With Halloween officially behind us, we turn our thoughts to the weather ahead. It's something most of us have been wondering about. What's the winter going to be like?
Weather statistics are adjusted every thirty years, so this year the 1970's are no longer factored in, and that means our normal amount of snow dropped by almost 10" and our normal temperature warmed up by a degree. Now if you don't like winter weather, I wouldn't get too excited by that.
After seeing the pictures of the huge snowstorm out east this past weekend, it reminded us that winter is coming. Last winter was the 5th snowiest on record in South Bend. The biggest snow of the season was a whopping 37" of pure lake-effect. That was a freak snow that's not likely to be repeated, while most areas all around South Bend had only 15"- 20", the city, especially the west side, got hammered with twice that amount! The other thing about last winter was that it never really let up, it stayed cold, and that meant the snow stuck around. It was a great year for the ski industry and snowplow operators.
Here's what you may or may not want to hear, some of the same factors that affected last winter are expected again this time around. We have to look to the oceans to try and figure out what the pattern will be this winter. I'm going to start with a long term pattern in the North Pacific that lasts 20 to 30 years. It's called the PDO, or Pacific Decadal Oscillation. Since 2008 it's flipped back to the cold phase, which means colder weather for us. When we look back, this is the same phase as the winters from the 1950's, 60's and 70's. On average, we get about 10 more inches of snow during the cold phase than the warm one. Many of us remember some of those winters, like the record shattering 172" during the winter of 1977 and 78.
The main factor, though, is La Nina, and even though last March, Dr. Hansen, a Global Warming Proponent, was forecasting a coming Super El Nino, that is not happening and we are slipping back to another La Nina. This means the water in the Central Pacific is in its cold phase also, and it will stay that way since it only changes every season or 2. However, if it would become too strong, we would actually warm up later in the winter.

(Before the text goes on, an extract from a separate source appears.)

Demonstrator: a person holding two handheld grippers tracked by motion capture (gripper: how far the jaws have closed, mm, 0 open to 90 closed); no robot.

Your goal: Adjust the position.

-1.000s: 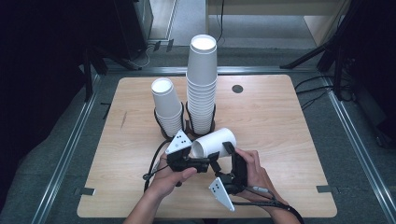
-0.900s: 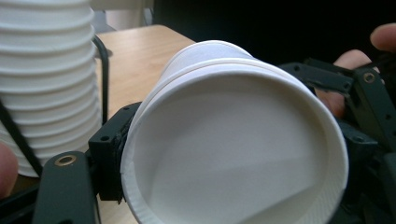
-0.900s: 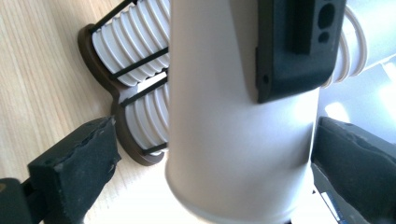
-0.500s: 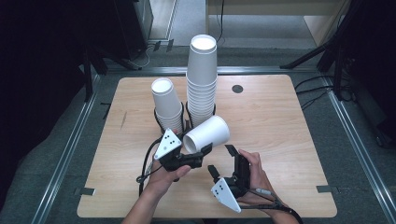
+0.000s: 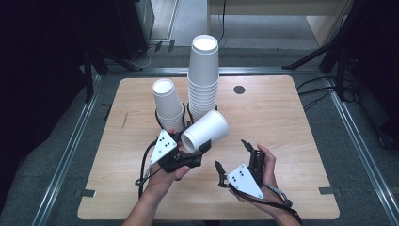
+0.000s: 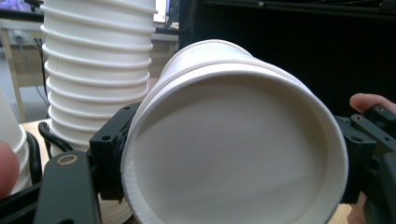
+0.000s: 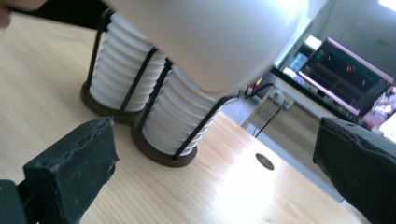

So the strength of La Nina matters.
Now we go to the wildcard for the coming winter, the water in the Atlantic Ocean. This is a setup called the NAO, or North Atlantic Oscillation, and it can change from week to week. Last winter, it stayed in the cold phase for most of the winter, which is rather unusual. It's expected to start cold for the early part of winter, and then it may flip around a bit, meaning a warm-up or two possible later.

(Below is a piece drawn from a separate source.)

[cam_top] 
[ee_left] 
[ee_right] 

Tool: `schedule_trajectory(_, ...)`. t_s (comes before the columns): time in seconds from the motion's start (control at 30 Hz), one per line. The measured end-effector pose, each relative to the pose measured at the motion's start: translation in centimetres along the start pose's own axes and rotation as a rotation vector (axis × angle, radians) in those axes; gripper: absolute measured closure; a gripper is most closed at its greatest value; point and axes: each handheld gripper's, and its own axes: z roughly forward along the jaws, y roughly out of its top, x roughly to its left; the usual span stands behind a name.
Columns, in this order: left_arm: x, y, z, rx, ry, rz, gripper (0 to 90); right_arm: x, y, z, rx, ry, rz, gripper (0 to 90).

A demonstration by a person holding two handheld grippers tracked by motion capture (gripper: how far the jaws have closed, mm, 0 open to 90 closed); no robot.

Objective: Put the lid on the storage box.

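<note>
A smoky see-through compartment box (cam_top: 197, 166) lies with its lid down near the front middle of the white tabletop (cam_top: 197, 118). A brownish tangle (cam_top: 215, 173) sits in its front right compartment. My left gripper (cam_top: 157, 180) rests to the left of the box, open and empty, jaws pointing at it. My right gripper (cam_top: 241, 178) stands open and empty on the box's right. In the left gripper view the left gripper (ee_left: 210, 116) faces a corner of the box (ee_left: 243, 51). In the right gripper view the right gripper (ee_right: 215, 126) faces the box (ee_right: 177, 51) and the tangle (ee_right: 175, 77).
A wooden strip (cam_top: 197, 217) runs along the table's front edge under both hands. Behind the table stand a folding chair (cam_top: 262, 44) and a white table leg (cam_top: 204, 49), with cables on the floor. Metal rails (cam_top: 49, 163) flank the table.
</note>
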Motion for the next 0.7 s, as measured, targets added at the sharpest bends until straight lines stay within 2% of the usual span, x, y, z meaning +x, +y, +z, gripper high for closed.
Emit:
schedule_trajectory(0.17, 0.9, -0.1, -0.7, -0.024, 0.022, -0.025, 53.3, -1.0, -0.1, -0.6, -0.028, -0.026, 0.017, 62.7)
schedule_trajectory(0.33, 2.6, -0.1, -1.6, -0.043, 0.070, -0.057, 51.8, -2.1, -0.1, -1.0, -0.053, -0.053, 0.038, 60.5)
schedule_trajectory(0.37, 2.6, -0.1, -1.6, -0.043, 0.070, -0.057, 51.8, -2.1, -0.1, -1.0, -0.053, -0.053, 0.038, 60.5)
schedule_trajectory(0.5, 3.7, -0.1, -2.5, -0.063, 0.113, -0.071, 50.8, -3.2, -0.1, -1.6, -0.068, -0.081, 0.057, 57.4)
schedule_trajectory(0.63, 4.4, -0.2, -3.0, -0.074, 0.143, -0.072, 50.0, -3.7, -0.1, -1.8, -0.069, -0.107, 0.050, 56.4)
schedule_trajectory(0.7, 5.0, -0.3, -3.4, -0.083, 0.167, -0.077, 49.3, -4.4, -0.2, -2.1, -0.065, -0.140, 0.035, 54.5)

So like I've been telling you since late summer, I'm expecting a harsh start to winter. After the holidays, though, there are some questions whether winter will let up at times or not. I factored in all the years with similar set-ups and came up with my forecast for this winter. It looks like another cold one to me. I'm going 1.5 degrees colder than normal, which doesn't sound like a lot, but it is for a 3 month period. Last winter was 3 and a half below and it seemed extremely cold.
It also looks pretty snowy again. I'm forecasting 85" of snow for the entire winter, that's a foot and a half more snow than normal, but 20" less than last year.
Obviously there are other factors that go into what we actually end up with here in Michiana, and I'll keep an eye on things and tweak these numbers, if need be, right before Thanksgiving. But right now it's looking colder and snowier than normal, but not as wintry as last season.